Des pièces de puzzle à la physique
Après de longues recherches, Jan Voigt et Karl-Heinz Ernstsont finalement parvenus à décrypter les modèles moléculaires – non seulement par la physique et les mathématiques, mais aussi par des essais avec des pièces de puzzle sur l'ordinateur ou même à la maison sur la table de la cuisine. La disposition des molécules n'est en effet pas totalement arbitraire. Elles forment des triangles qui mesurent entre deux et 15 molécules par côté. Lors de chaque expérience, une taille de triangle dominait. En outre, il y avait des triangles d'une taille supérieure et d'une taille inférieure, mais pas d'autres.
« Dans nos conditions expérimentales, les molécules 'veulent' recouvrir la surface d'argent de la manière la plus dense possible, car c'est la plus favorable du point de vue énergétique », explique Karl-Heinz Ernst. « Mais en raison de la chiralité, les triangles qu'elles forment ne s'ajustent pas exactement sur les bords et doivent être légèrement décalés ». Pour que la surface soit malgré tout remplie le plus efficacement possible, les triangles plus petits et plus grands sont nécessaires.

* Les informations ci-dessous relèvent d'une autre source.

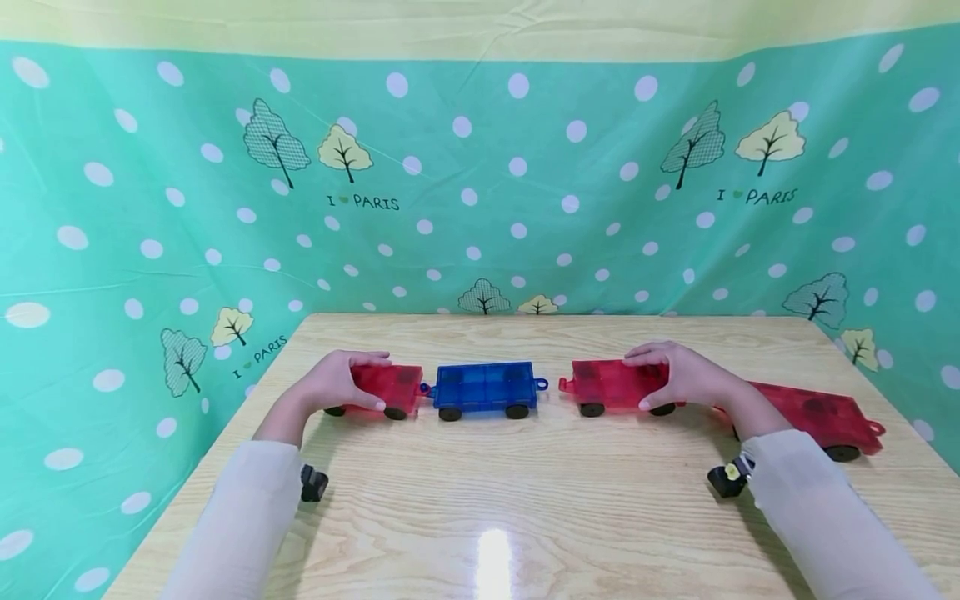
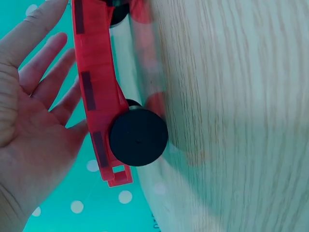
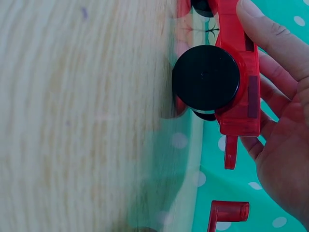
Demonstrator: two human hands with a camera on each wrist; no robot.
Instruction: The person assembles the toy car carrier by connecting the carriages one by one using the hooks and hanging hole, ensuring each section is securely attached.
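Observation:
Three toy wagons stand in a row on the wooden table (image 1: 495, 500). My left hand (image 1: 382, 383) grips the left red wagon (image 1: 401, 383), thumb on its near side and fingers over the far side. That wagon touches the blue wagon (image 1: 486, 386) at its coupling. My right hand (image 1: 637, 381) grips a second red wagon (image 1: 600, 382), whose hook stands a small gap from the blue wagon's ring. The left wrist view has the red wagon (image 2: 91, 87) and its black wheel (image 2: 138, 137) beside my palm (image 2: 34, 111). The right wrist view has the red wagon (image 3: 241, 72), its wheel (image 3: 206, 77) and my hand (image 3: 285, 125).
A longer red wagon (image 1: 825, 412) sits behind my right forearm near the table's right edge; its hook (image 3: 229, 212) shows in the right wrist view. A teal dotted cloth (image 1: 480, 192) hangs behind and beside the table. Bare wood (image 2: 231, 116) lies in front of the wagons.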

Cette disposition crée en outre des défauts à certains endroits – de petites incohérences ou des trous qui peuvent devenir le centre d'une spirale.
L'entropie décide
« Les défauts sont en fait défavorables du point de vue énergétique », poursuit Karl-Heinz Ernst. « Mais dans ce cas, ils permettent une disposition plus dense des triangles, ce qui compense à nouveau l'énergie 'perdue' ». Cet équilibre explique également pourquoi les chercheurs n'ont jamais trouvé deux fois le même motif : Si tous les motifs sont identiques du point de vue de leur état énergétique, c'est l'entropie qui décide.

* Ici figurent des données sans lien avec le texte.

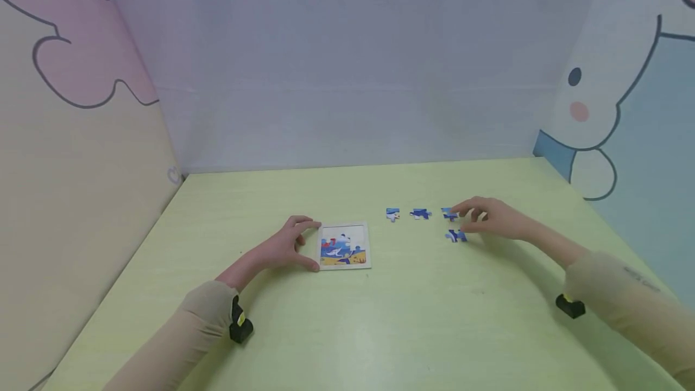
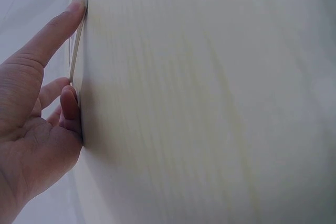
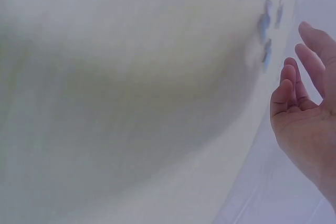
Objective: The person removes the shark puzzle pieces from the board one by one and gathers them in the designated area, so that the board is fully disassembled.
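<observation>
left hand (image 1: 288,246): lower centre of the head view, fingers spread loosely, tips pressed against the left edge of the tray (image 1: 344,245); steadied it, held nothing. Left wrist view showed fingertips (image 2: 73,9) flat on the thin tray edge.
right hand (image 1: 491,217): right of centre in the head view, fingers relaxed and slightly curled, over the loose pieces; fingertips at or just above piece A (image 1: 448,213), contact not clear. Right wrist view showed an empty palm (image 3: 304,119).
tray: white-framed square, flat on the table (image 1: 380,330), centre of the frame, picture partly filled, white gap in its upper part.
loose pieces: 4, right of the tray. 3 in a row: piece C (image 1: 393,214), piece B (image 1: 420,213), piece A. Piece D (image 1: 456,235) lay just below A, nearest the right hand's thumb.
handling: pieces looked thin, flat, light, probably stiff card. Likely hard to lift straight off a smooth top; best guess was to pinch opposite edges with thumb and forefinger, or slide one first to get a nail under it. Tabs probably bend if forced.
tray handling: light, likely slides on the table; edge bracing suited it.
walls: cartoon-print panels left and right, plain pale panel at the back.
</observation>
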`<control>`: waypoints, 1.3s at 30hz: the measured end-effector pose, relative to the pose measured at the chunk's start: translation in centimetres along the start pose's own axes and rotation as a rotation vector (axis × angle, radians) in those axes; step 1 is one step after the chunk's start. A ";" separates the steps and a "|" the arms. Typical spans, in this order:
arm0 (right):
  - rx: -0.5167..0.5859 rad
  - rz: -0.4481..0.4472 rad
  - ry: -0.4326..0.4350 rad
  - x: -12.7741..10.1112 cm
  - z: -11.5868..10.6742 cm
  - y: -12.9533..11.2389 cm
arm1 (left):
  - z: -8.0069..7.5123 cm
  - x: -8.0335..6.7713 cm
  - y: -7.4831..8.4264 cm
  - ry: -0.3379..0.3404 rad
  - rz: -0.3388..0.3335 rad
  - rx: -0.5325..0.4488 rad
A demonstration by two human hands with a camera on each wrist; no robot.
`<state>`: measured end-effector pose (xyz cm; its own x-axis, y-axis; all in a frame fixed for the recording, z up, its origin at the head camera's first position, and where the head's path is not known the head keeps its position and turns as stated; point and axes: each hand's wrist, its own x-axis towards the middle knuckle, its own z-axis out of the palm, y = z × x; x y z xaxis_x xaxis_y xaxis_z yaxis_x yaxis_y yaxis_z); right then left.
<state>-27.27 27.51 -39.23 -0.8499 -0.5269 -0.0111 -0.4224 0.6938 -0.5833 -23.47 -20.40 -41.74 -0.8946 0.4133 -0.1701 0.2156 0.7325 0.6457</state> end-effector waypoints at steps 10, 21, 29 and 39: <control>0.015 0.018 0.023 2.7 0.4 -4.0 | -0.1 0.0 0.1 -0.007 0.002 0.005; 0.141 -0.040 0.045 6.1 3.6 -8.6 | -0.1 0.1 -0.1 -0.008 0.005 0.001; 0.190 -0.071 0.018 8.4 6.5 -11.5 | -0.1 0.1 0.1 -0.008 0.009 0.007; 0.178 -0.082 -0.034 9.9 10.5 -13.9 | -0.1 0.1 0.1 -0.018 0.008 0.009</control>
<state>-26.49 7.48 -39.71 -0.8029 -0.5959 0.0168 -0.4247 0.5520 -0.7176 -23.55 -20.32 -41.59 -0.8856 0.4286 -0.1790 0.2260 0.7342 0.6402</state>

L'énigme de l'« einstein moléculaire » est résolue – mais que nous apporte cette découverte ? « Les surfaces présentant des défauts au niveau atomique ou moléculaire peuvent avoir des propriétés particulières », explique Karl-Heinz Ernst. « Pour une surface apériodique comme la nôtre en particulier, on a prédit que les électrons s'y comporteraient différemment et qu'il pourrait en résulter un nouveau type de physique ». Pour étudier cela, il faudrait toutefois étudier la molécule apériodique sous l'influence de champs magnétiques sur une autre surface. Karl-Heinz Ernst, qui est maintenant à la retraite, laisse désormais cela à d'autres. « J'ai un peu trop de respect pour la physique », sourit le chimiste.